You’d think with ownership stakes in 51 different companies, I’d be pretty content with just adding to those stakes and increasing my positions.
However, as I’ve discussed a few times, the universe of high-quality dividend growth stocks is certainly greater than just ~50 companies. As such, I’m not interested in artificially limiting myself or placing a ceiling on how many stocks I may or may not own. And on that note, there are a number of great companies I continue to track in the interest of eventually investing in.
Though I see a few companies in the Freedom Fund that are fairly valued or better, there’s a chance that my next purchase will be a new stock due to the fact that most of the very few stocks that I think are attractively valued in my own portfolio are already mostly maxed out in terms of allocation.
So I thought I’d take the time today to share just a few of my better ideas that I’m currently looking at for upcoming fresh capital.

United Parcel Service, Inc. (UPS)

Perhaps one of the most well-known companies in the world, this is a stock that has alluded me for a while now. Though I’m not real excited by the growth generated by the company over the last decade, I can’t see any scenario where UPS isn’t alive and well over the next 10 years and beyond. Their geographical exposure is enviable and they’re about as entrenched as a company can be. The continued rise in e-commerce means shipment volume should continue to increase over the long term, which is volume that UPS is well-placed to capture a good chunk of.
The stock trades for a P/E ratio of 31.26, which expanded after fourth quarter results were released at the beginning of the month. Nonetheless, the company appears more or less fairly valued around $100 here. Offering a yield of 2.85%, a five-year dividend growth rate of 8.3% and solid fundamentals across the board, this company and its stock is right up my alley. The dividend growth streak, at only five consecutive years, is a little light, but I expect that to be a bit more impressive over time.

Archer Daniels Midland Company (ADM)

This is another stock that has alluded me for some time now, but I may change that within the next few weeks or months, warranting capital, stock valuation, and competing opportunities. Archer Daniels is one of the largest agricultural firms on the planet, with major businesses in food agricultural commodities processing and the manufacturing of certain foods and fuels. Trends like the planet’s demand for food and feed bode well for the company and its offerings, which is somewhat countered by the possibility that the renewable fuel standard will be changed in a way that will negatively affect ADM over the long term.
The stock’s P/E ratio of 13.9 is attractive in this market, though the yield of 2.34% leaves a bit to be desired. But the company’s dividend growth pedigree is unquestioned, as the company just recently increased its dividend by 16.7%, which is the 40th consecutive year in which ADM has increased its dividend.

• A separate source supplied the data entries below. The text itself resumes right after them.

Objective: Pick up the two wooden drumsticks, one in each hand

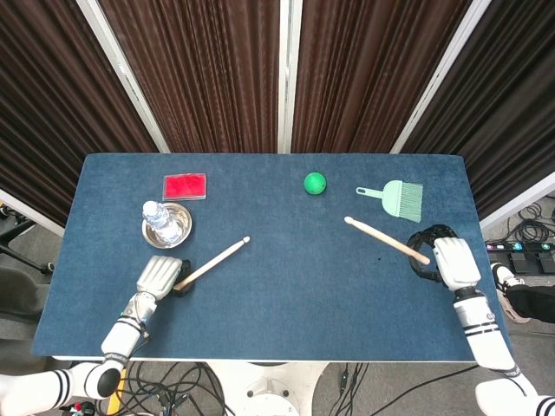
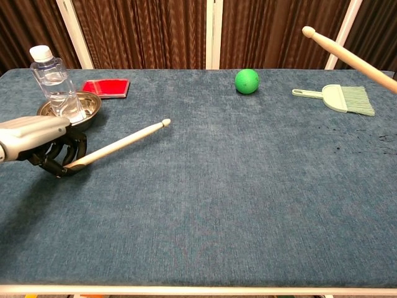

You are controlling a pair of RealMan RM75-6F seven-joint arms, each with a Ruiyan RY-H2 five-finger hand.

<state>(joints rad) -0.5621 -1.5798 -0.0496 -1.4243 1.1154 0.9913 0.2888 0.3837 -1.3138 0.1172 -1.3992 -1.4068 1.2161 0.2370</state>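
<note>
My left hand (image 1: pixel 161 276) (image 2: pixel 36 144) grips the butt end of one wooden drumstick (image 1: pixel 213 261) (image 2: pixel 121 143) at the table's front left. This stick slants up with its tip off the cloth. My right hand (image 1: pixel 447 262) holds the other drumstick (image 1: pixel 386 240) (image 2: pixel 347 57) at the right side, its tip pointing up and toward the table's middle. In the chest view only that stick's shaft shows at the top right; the right hand itself is out of that frame.
A water bottle (image 1: pixel 160 219) (image 2: pixel 56 85) stands in a metal bowl (image 1: pixel 177 230) (image 2: pixel 93 107) just behind my left hand. A red card (image 1: pixel 185 185), a green ball (image 1: pixel 315 183) and a green hand brush (image 1: pixel 395 197) lie toward the back of the blue table (image 1: pixel 286 286).
</note>
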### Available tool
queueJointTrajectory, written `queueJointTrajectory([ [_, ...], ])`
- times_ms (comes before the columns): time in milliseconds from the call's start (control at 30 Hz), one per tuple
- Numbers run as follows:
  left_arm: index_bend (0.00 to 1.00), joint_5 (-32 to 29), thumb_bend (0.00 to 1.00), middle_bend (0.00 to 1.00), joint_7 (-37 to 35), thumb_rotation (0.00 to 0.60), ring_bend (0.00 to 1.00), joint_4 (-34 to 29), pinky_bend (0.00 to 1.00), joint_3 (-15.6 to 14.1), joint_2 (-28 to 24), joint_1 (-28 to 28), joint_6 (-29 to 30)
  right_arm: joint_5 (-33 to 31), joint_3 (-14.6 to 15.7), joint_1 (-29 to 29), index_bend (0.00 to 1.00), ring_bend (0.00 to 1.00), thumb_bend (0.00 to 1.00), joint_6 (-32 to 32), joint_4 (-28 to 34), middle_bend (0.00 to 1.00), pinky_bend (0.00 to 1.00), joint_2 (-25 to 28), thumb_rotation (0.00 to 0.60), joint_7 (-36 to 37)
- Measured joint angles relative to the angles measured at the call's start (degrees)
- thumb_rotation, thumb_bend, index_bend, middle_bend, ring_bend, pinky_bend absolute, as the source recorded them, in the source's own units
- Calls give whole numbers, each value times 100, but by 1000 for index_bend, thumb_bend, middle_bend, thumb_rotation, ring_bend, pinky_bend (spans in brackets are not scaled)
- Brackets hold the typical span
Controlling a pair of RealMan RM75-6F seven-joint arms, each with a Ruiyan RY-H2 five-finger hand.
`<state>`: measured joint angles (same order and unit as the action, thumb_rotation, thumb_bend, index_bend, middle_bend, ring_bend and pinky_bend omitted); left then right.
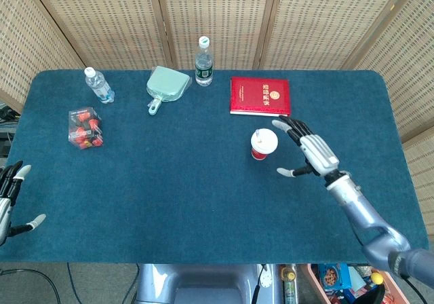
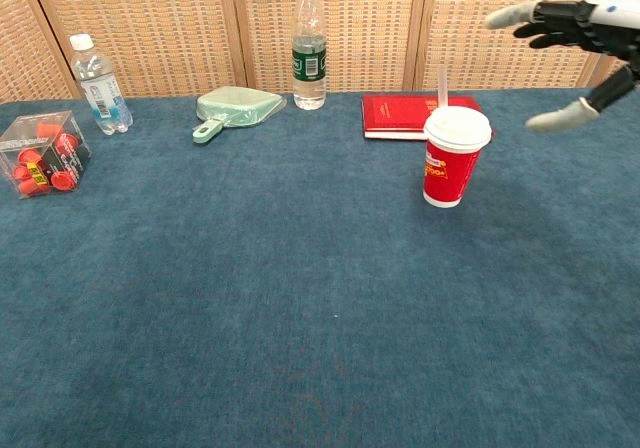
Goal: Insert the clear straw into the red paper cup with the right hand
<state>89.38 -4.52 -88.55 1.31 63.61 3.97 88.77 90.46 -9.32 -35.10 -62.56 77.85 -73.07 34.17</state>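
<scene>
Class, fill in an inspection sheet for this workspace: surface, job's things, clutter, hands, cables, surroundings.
Surface: blue cloth table.
Job's things: clear straw stands upright in the lid of the red paper cup.
Clutter: red book, two water bottles, green dustpan, clear box of red items.
Hands: right hand spread, holding nothing, apart from the cup; left hand spread at the table's edge.
Cables: nothing seen.
Surroundings: woven screen panels.

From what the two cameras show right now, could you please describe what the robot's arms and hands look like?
The right hand has a white back shell, black finger segments and pale grey fingertips; the chest view shows the same colours. Its forearm is a smooth, rounded blue-grey metallic tube with a silver-and-black wrist collar. The left hand, barely in frame, shows black fingers with pale tips. No cables or markings are plainly visible.
</scene>
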Motion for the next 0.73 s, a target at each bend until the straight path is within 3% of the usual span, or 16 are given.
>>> queueJointTrajectory([
  [333, 0, 149, 154, 0, 120, 600, 0, -10, 0, -47, 23, -115, 239, 189, 705, 1504, 0, 0, 0, -1714, 641, 0, 0, 485, 600, -2038],
  [600, 0, 372, 154, 0, 251, 600, 0, -56, 0, -129, 25, -234, 479, 29, 873, 2301, 0, 0, 0, -2537, 1078, 0, 0, 487, 600, -3687],
  [733, 0, 403, 154, 0, 187, 600, 0, -65, 0, -171, -6, -268, 493, 56, 930, 2629, 0, 0, 0, -2933, 1187, 0, 0, 435, 600, -4055],
])
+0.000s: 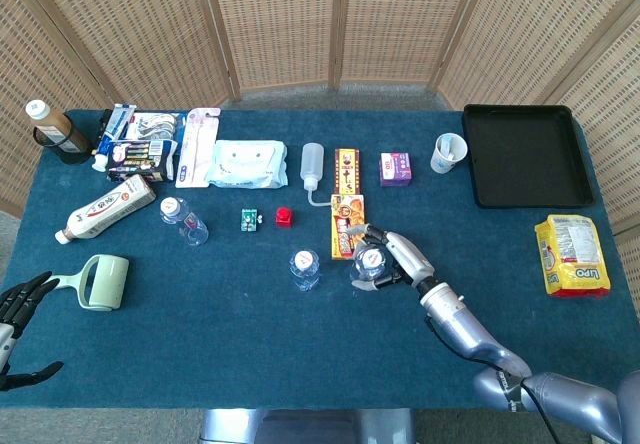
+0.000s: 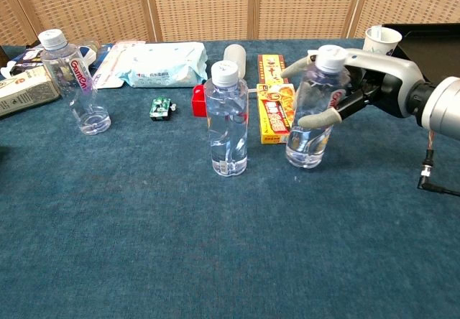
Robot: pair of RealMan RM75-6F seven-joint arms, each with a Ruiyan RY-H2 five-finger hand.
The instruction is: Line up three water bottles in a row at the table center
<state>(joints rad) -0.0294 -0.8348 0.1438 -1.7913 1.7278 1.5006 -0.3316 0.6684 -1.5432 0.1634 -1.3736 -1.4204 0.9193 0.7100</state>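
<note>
The right robot hand (image 2: 345, 93) is wrapped around the right-hand water bottle (image 2: 311, 111), which stands near the middle of the surface (image 2: 215, 247), close beside the centre bottle (image 2: 226, 121). To do this well, keep the bottle upright, settle it level with the centre bottle, then let go gently. The third bottle (image 2: 75, 82) stands well apart toward the left edge. The left robot hand (image 1: 18, 309) rests empty, fingers spread, at the front-left corner.
</note>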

A low payout ratio of just 32.6% seems to ensure continued raises for the foreseeable future. This stock has a really great combination of yield and growth, though with more focus on the latter.

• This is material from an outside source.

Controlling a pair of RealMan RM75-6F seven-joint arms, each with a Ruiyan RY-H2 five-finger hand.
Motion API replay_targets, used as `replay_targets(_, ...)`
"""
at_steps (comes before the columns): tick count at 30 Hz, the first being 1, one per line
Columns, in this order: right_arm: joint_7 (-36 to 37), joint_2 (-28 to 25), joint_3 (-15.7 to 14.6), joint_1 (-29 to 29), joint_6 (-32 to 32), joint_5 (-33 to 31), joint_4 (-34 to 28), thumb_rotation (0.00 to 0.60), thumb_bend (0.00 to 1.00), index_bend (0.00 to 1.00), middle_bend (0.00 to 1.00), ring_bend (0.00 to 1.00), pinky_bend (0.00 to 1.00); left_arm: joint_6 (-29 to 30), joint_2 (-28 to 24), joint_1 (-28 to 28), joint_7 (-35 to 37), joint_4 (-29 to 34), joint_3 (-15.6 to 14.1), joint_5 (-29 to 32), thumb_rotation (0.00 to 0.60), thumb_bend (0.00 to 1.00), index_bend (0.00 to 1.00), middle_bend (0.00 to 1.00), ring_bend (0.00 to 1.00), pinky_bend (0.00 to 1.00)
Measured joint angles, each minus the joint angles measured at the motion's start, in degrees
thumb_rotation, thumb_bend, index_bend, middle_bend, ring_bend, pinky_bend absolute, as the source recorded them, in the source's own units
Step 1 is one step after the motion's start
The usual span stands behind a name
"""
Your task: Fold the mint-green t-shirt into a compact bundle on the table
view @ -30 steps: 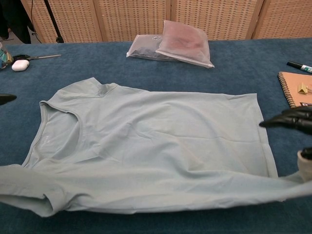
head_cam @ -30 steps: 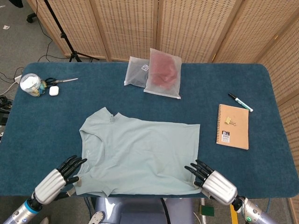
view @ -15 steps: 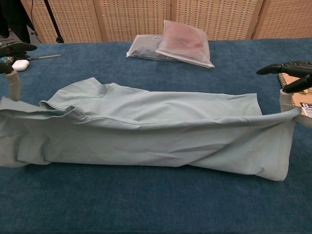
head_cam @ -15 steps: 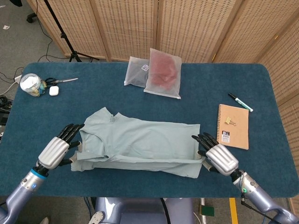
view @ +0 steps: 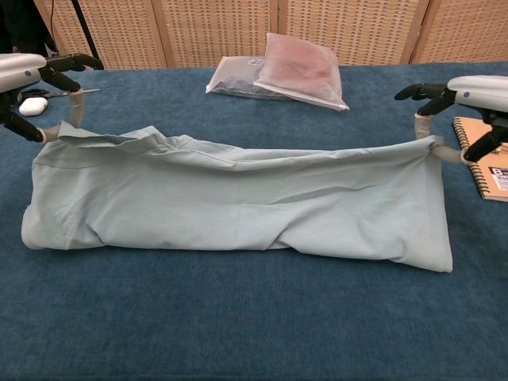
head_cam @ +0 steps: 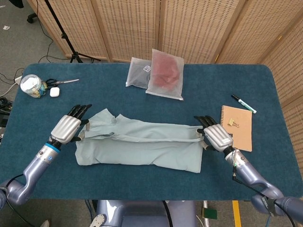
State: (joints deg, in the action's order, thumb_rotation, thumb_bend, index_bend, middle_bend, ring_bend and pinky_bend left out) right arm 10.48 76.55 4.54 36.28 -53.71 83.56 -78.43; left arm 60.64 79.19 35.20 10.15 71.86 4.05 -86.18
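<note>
Two layers now: your mint-green t-shirt (head_cam: 139, 146) lies folded lengthwise into a long band across the middle of the blue table (head_cam: 142, 101), collar end toward your left, hem end toward your right. Your left hand (head_cam: 68, 127) pinches the upper edge at the collar end, the cloth caught under the thumb while the other fingers (head_cam: 79, 110) stretch straight out and apart. Your right hand (head_cam: 215, 135) pinches the upper edge at the hem corner the same way, the rest of its fingers extended. In the chest view both held corners ride a little above the cloth, with the top edge strung between them.

Just beside your right hand lies a brown spiral notebook (head_cam: 236, 128) with a binder clip (head_cam: 232, 123) on its cover, and a marker pen (head_cam: 243, 103) sits beyond it. Toward the far edge, two frosted bags lean on each other, one holding something pink (head_cam: 164, 74), one something dark (head_cam: 137, 72). At the far left corner you have a glass jar (head_cam: 31, 85), scissors (head_cam: 64, 82) and a small white case (head_cam: 54, 92).
</note>
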Motion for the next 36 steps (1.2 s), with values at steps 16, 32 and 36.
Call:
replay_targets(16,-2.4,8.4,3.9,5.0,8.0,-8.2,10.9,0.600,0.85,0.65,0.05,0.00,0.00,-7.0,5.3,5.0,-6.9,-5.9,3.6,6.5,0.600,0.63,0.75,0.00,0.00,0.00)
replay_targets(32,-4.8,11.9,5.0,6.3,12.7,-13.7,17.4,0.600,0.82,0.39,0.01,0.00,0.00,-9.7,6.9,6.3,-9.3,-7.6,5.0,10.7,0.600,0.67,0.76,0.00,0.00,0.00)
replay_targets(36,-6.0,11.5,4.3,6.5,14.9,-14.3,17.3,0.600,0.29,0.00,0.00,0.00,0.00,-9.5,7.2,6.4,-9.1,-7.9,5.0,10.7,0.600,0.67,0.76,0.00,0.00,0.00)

T. Rowe Price Group Inc. (TROW)

T. Rowe Price offers global investment and asset management services. A really underrated stock, they’ve posted excellent results as a business (and returns as a stock) over the last decade. Revenue has more than doubled over that time frame and EPS has almost tripled. The company’s position in financial services sector with over $700 billion in assets under management is enviable and should provide continued revenue and profit for years to come. Furthermore, the company sports excellent fundamentals across the board.
TROW is trading hands for a P/E ratio of 18.55, which is a bit below its five-year average. The stock appears slightly undervalued here, all considered. Though the yield of 2.13%isn’t particularly compelling, the five-year dividend growth rate of 12% compensates for that. And a fairly low payout ratio, at just 39.6%, indicates to me that it’s unlikely that TROW will stop growing its dividend at a rather robust rate looking forward. After all, the company has managed to hand out dividend raises for the past 27 consecutive years.

Praxair, Inc. (PX)

Praxair is a leader in the global industrial gases industry. This company would complement my investment in Air Products & Chemicals, Inc. (APD) really well due to their stronger concentration on gases. Providing gases is extremely lucrative because a constant and reliable supply of the product is necessary for a variety of processes across a variety of industries. And PX benefits from being able to sign long-term contracts that provide an ability to index certain input costs to inflation, and these contracts provide great revenue visibility.
The stock’s P/E ratio of 22.25 is more or less in line with their five-year average, although the yield, at 2.24%, is a bit higher than its average over that period. A 22-year streak of dividend increases is very attractive, as is the five-year dividend growth rate of 10.2%. The payout ratio is moderate and I see no reason why the dividend (along with the business and its profits) won’t continue to grow. The business model and PX’s fundamentals offer a lot to like here.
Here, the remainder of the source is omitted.